Ombre è un film italiano del 1980 diretto da Giorgio Cavedon, giornalista dalla breve carriera cinematografica, è un dramma di tipo psicologico con risvolti thriller.

È girato prevalentemente in una casa di ringhiera del quartiere di Porta Ticinese.

Milano, anni Ottanta. Renato, un pittore con propositi suicidi, conosce Monica, studentessa universitaria che proviene dalla periferia lombarda. Monica, giunta a Milano da alcune settimane, si era subito sistemata in una casa di ringhiera e qui aveva conosciuto sia la portinaia, una anziana signora milanese che si occupa di affittare gli alloggi sia la di lei nipote, anche lei di nome Monica, una ragazzina di dodici anni. Nell'appartamento di Monica aveva vissuto, fino a pochi mesi prima, un vecchio pittore, recentemente scomparso, a cui la nipote della signora milanese, si era molto affezionata. Renato, dopo avere conosciuto Monica, finisce col trascurare la sua relazione con la ricca Susanna, appartenente alla buona borghesia milanese. La storia tra Monica e Renato, però, non avrà seguito. La giovane e misteriosa Monica presto muore a seguito di un improvviso attacco di leucemia fulminante. Renato, intenzionato a saperne di più sul conto di Monica, raggiunge la sua abitazione d'origine. La casa risulta isolata dalle altre abitazioni e, peraltro, è situata in una zona sempre molto nebbiosa. In essa abita un uomo, che tutti ritengono erroneamente il padre di Monica, che racconta invece a Renato come Monica fosse giunta, da Alleghe, nella sua casa alcuni anni prima, ciò del tutto casualmente ed in compagnia di sua madre Clara e di suo nonno, un pittore mezzo pazzo che si dilettava a dipingere continuamente autoritratti. Clara e il nonno di Monica erano poi scomparsi, lasciando Monica con lui.

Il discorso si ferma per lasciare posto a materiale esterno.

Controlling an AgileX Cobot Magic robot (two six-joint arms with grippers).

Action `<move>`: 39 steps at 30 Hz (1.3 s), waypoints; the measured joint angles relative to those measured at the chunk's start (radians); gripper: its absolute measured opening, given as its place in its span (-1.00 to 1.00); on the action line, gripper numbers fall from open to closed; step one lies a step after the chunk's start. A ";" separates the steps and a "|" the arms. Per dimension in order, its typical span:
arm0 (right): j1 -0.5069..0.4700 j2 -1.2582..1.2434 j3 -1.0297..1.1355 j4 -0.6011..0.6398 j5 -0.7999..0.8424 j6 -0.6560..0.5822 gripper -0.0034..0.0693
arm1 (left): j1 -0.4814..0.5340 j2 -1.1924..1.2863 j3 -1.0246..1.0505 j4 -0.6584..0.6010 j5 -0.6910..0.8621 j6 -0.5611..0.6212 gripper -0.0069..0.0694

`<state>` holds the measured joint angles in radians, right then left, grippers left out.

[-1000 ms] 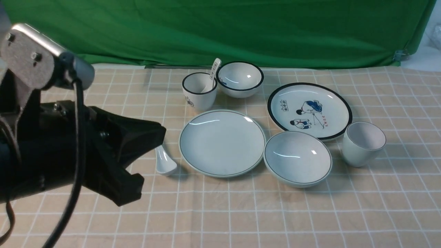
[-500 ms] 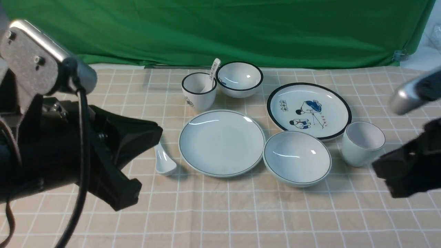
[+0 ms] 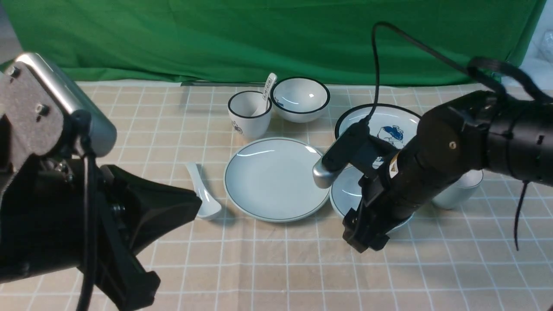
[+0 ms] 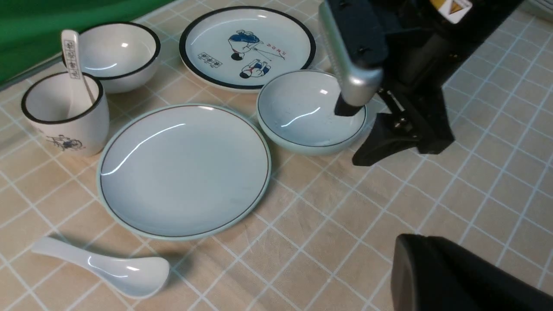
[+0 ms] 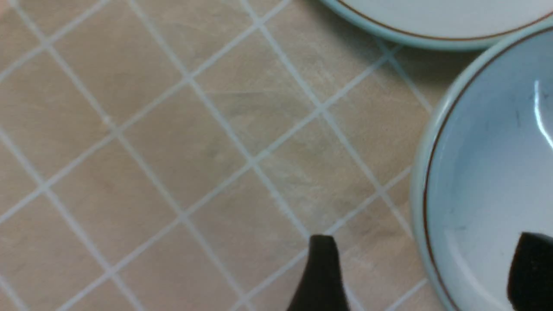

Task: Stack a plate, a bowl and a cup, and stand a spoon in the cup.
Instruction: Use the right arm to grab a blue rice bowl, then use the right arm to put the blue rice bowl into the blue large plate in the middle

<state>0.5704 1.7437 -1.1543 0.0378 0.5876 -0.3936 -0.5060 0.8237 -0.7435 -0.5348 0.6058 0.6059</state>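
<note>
The plain plate (image 3: 278, 179) (image 4: 183, 170) lies mid-table on the checked cloth. The shallow bowl (image 3: 345, 194) (image 4: 302, 112) (image 5: 488, 172) sits just right of it, partly covered by my right arm. My right gripper (image 3: 363, 235) (image 5: 425, 268) is open and straddles the bowl's near rim, one finger above the inside, one above the cloth. Behind that arm, part of the plain cup (image 3: 453, 198) shows. The white spoon (image 3: 203, 196) (image 4: 108, 270) lies left of the plate. My left gripper (image 3: 190, 209) (image 4: 414, 263) hovers shut and empty, nearer than the spoon.
At the back stand a black-rimmed cup (image 3: 249, 113) holding a printed spoon, a black-rimmed bowl (image 3: 301, 99) and a cartoon plate (image 3: 389, 125). A green backdrop (image 3: 276, 39) closes off the far side.
My right arm swung in from the right edge to the bowl's near rim, covering part of the bowl and cup. The left arm drew back and lower, uncovering the whole spoon.
</note>
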 joint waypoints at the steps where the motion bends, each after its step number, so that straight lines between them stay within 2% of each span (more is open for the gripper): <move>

L'uomo si era affezionato a Monica che, però, insofferente per l'isolamento della zona in cui abitava, era andata a vivere Milano, per perfezionare i suoi studi all'Accademia delle Belle Arti. Sarà la nipote della portinaia a scoprire che, l'uomo che aveva abitato l'appartamento prima di Monica, altri non era che il nonno della ragazza. La casa in cui abitava Monica, peraltro, sembrava covare ancora la presenza del vecchio pittore tanto che, Monica, che era un'ottima pittrice, durante la sua residenza nell’appartamento, aveva progressivamente dipinto un quadro da cui si scovavano le sembianze di suo nonno, evidenziando un ottimo stile neo-impressionista. Renato, che non aveva mai lasciato Monica durante la sua agonia, si trasferisce quindi nella abitazione della ragazza, comprendendo come la presenza sia di Monica sia del nonno, siano tuttora presenti nell'appartamento. Impossessatosi del quadro dipinto da Monica, Renato se lo vede sottrarre da Susanna che, nel tentativo di rilanciare Renato come pittore, lo vende sul mercato. La giovane nipote della portinaia, a questo punto, forse per vendetta verso Renato, sempre più aggressivo, forse per esaudire il desiderio di questi di ricongiungersi a Monica, avvelena l'uomo mischiando un'alta dose di topicida al cibo che la stessa portinaia cucinava per conto dell'uomo. All'arrivo del padre di Susanna nella casa di ringhiera, che annuncia alla portinaia il fatto che Susanna è finalmente in dolce attesa e che, quindi, Renato diverrà presto padre, l'uomo verrà rinvenuto nell'appartamento di Monica senza vita. La nipote della portinaia, per non destare sospetti, spinge un topo morto, che si trova vicino ai piatti, giù dal balcone dell'appartamento. Nell'appartamento si ritroverà un fallito tentativo di Renato di dipingere un proprio autoritratto, opera meschina, senza talento ed incompiuta.

La lavorazione del film iniziò nell'estate del 1979 con il titolo Autoritratto. Molte fonti indicano in Mario Caiano il secondo regista del film, ma secondo una testimonianza di Lou Castel, sul set c'era soltanto Cavedon come regista. I quadri di scena sono di Carlo Jacono.

Secondo il Dizionario dei film italiani Stracult di Marco Giusti, il film riuscì a raccogliere soltanto 565 spettatori, restando nelle sale per una settimana, incassando appena 1.695.000 lire dell'epoca.